Listen to the theme to Carnival Night Zone.
And compare it to “Jam,” which was also on Jackson’s Dangerous album.
Listen to the end credits theme…
And compare it to “Stranger in Moscow,” from Jackson’s 1995 album History.
Because to this day we don’t know who composed the individual tracks on Sonic 3, the show notes for episode 55 credit Ice Cap Zone as being by an unknown composer, but listener Ryan pointed out that the song was likely composed, at least in part, by Brad Buxer, a longtime Michael Jackson collaborator but also before that a member of the early ’80s new wave band The Jetzons, which in 1982 put out an album that has a track called “Hard Times.” Here is that song.
And here’s a mashup of the two, posted on YouTube by a user named Alan Malan.

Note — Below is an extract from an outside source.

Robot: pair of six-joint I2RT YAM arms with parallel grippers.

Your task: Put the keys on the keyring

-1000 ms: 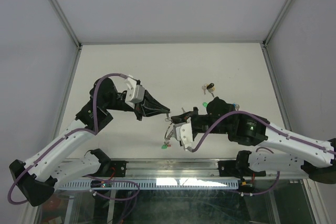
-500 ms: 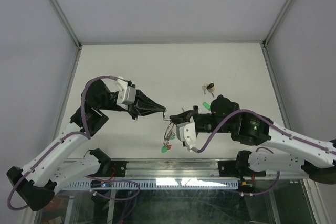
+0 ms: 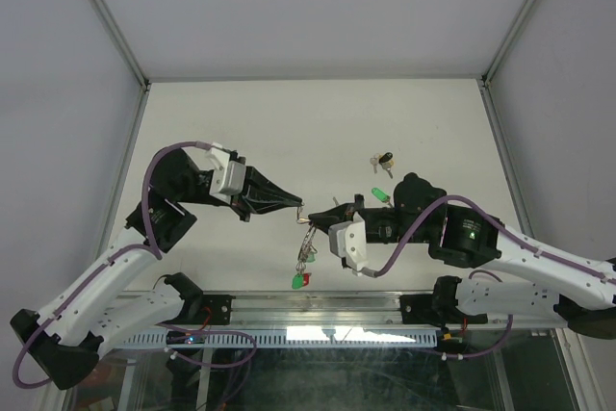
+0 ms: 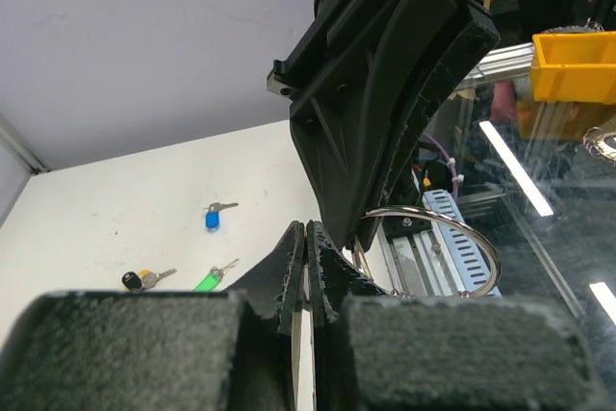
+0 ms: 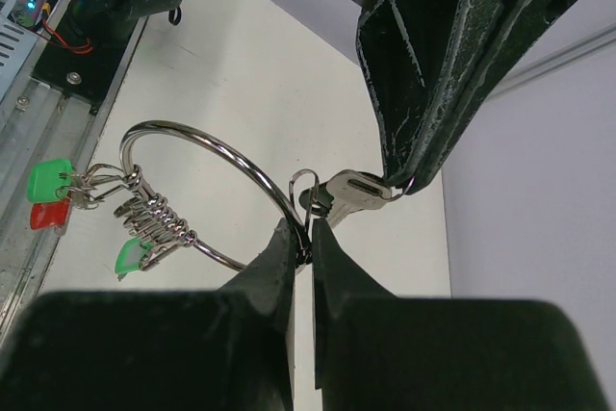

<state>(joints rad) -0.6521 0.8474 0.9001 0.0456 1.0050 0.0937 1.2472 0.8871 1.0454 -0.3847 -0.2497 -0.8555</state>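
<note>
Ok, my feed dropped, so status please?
Both shut: right gripper pinching keyring, left gripper holding a key at it. Other keys loose on table. Nothing blocking.

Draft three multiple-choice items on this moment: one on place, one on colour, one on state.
1. Where is the keyring? A lying loose, untouched; B pinched in the right claw; C out of view.
2. What dangles from it? A blue caps; B green caps and a red cap; C nothing.
3. The left claw is: A wide open; B out of view; C shut on a key.
B: right wrist view shows its tips clamping the wire. B: those caps hang there. C: its tips pinch the silver key.
</note>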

Via Twitter, I asked Malan if he needed to alter the tempo of either song in order to lay them on top of each other so perfectly, and he said he thinks he only had to slow down the Sonic track by a few beats per minute. That’s it.
Buxer played keyboards for The Jetzons. I can’t seem to find who composed The Jetzons song, but even if it wasn’t Buxer, it would have been something he’d have known and more than likely remembered when he went to work on Sonic 3. None of this is news that I am breaking, though it still seems weird to me to hear that Jetzons song and wonder if I’d consider this too to be an example of a pop song — new wave is a form of pop, after all — reconstructed for a video game.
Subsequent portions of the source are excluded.